◆ **Provided data**
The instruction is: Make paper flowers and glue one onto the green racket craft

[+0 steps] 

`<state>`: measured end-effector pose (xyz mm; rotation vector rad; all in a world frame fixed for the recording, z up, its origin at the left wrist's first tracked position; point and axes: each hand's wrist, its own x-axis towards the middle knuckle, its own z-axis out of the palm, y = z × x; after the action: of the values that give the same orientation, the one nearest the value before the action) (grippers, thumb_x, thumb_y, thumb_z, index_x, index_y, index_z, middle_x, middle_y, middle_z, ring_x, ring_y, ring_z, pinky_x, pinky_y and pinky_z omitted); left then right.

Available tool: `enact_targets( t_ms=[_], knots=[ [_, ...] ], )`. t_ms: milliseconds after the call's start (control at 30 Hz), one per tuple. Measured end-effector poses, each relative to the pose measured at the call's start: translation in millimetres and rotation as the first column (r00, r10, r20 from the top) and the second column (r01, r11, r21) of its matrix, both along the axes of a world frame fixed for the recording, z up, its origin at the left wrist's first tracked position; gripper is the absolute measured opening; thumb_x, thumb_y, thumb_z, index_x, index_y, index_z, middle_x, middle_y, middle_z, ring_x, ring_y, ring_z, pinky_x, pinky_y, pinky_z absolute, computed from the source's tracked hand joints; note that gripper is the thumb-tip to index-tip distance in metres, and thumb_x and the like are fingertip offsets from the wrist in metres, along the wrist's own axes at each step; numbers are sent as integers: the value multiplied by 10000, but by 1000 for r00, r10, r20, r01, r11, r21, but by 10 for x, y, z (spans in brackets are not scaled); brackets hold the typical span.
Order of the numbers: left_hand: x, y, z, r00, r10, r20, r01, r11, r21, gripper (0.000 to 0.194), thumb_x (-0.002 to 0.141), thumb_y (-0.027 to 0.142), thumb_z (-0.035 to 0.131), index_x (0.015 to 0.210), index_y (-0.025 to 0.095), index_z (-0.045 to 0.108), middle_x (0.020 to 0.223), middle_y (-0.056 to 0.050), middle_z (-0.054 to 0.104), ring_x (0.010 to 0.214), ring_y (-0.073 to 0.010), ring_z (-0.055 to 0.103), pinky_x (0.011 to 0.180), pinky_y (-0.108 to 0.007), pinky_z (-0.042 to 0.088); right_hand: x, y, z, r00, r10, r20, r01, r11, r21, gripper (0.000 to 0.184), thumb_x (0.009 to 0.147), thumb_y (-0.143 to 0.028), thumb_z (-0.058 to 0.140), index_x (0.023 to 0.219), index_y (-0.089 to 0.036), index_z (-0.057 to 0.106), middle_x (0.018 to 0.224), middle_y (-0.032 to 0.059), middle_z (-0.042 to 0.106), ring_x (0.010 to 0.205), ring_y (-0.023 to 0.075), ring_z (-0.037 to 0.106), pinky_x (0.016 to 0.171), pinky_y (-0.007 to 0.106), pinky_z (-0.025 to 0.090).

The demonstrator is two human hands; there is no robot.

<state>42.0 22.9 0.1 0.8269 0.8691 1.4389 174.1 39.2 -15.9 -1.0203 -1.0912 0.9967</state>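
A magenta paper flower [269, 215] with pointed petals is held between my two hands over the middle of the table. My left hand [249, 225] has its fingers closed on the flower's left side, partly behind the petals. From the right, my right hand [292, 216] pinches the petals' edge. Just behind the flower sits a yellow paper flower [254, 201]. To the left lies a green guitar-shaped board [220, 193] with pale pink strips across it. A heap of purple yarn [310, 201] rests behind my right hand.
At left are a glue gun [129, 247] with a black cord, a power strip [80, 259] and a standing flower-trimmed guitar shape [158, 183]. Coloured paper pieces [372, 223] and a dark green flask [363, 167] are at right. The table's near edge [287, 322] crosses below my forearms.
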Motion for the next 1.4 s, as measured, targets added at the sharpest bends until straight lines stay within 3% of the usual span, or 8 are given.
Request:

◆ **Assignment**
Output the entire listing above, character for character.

◆ **Written reply**
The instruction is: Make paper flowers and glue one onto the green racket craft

[+0 steps] 

`<state>`: measured end-effector pose (xyz mm; rotation vector rad; all in a world frame fixed for the recording, z up, its origin at the left wrist's first tracked position; point and axes: each hand's wrist, its own x-axis towards the middle knuckle, its own z-axis out of the palm, y = z × x; after the action: of the values that give the same orientation, the one nearest the value before the action) (grippers, thumb_x, thumb_y, thumb_z, index_x, index_y, index_z, middle_x, middle_y, middle_z, ring_x, ring_y, ring_z, pinky_x, pinky_y and pinky_z omitted); left then right.

Available tool: `enact_targets( t_ms=[_], knots=[ [_, ...] ], )`. t_ms: milliseconds after the call's start (control at 30 Hz), one per tuple. Measured end-effector poses, each relative to the pose measured at the call's start: translation in millimetres and rotation as the first column (r00, r10, r20 from the top) and the second column (r01, r11, r21) of its matrix, both along the axes of a world frame fixed for the recording, z up, its origin at the left wrist's first tracked position; gripper is the absolute measured opening; thumb_x, thumb_y, thumb_z, index_x, index_y, index_z, middle_x, middle_y, middle_z, ring_x, ring_y, ring_z, pinky_x, pinky_y, pinky_z absolute, computed from the source's tracked hand joints; note that gripper is the thumb-tip to index-tip distance in metres, and thumb_x and the like are fingertip offsets from the wrist in metres, along the wrist's own axes at each step; numbers are sent as integers: the value multiplied by 10000, but by 1000 for r00, r10, r20, r01, r11, r21, but by 10 for x, y, z (spans in brackets are not scaled); brackets hold the typical span.
Order of the numbers: left_hand: x, y, z, r00, r10, r20, r01, r11, r21, gripper (0.000 to 0.194), thumb_x (-0.002 to 0.141), thumb_y (-0.027 to 0.142), thumb_z (-0.035 to 0.131), index_x (0.015 to 0.210), index_y (-0.025 to 0.095), index_z (-0.045 to 0.108), middle_x (0.020 to 0.223), middle_y (-0.056 to 0.050), middle_z (-0.054 to 0.104), ring_x (0.010 to 0.214), ring_y (-0.073 to 0.010), ring_z (-0.055 to 0.103), pinky_x (0.011 to 0.180), pinky_y (-0.108 to 0.007), pinky_z (-0.042 to 0.088); right_hand: x, y, z, r00, r10, r20, r01, r11, r21, gripper (0.000 to 0.184), thumb_x (0.009 to 0.147), thumb_y (-0.143 to 0.028), thumb_z (-0.058 to 0.140), index_x (0.023 to 0.219), index_y (-0.089 to 0.036), index_z (-0.057 to 0.106), middle_x (0.018 to 0.224), middle_y (-0.032 to 0.059), middle_z (-0.042 to 0.106), ring_x (0.010 to 0.205), ring_y (-0.023 to 0.075), ring_z (-0.037 to 0.106), pinky_x (0.016 to 0.171), pinky_y (-0.007 to 0.106), pinky_z (-0.025 to 0.090).

The demonstrator is two human hands; there is no robot.

<state>42.0 22.9 0.1 0.8269 0.8691 1.4389 174.1 39.2 -15.9 -1.0203 -1.0912 0.9967</state>
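A magenta paper flower [269, 215] with pointed petals is held between my two hands over the middle of the table. My left hand [249, 225] has its fingers closed on the flower's left side, partly behind the petals. From the right, my right hand [292, 216] pinches the petals' edge. Just behind the flower sits a yellow paper flower [254, 201]. To the left lies a green guitar-shaped board [220, 193] with pale pink strips across it. A heap of purple yarn [310, 201] rests behind my right hand.
At left are a glue gun [129, 247] with a black cord, a power strip [80, 259] and a standing flower-trimmed guitar shape [158, 183]. Coloured paper pieces [372, 223] and a dark green flask [363, 167] are at right. The table's near edge [287, 322] crosses below my forearms.
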Motion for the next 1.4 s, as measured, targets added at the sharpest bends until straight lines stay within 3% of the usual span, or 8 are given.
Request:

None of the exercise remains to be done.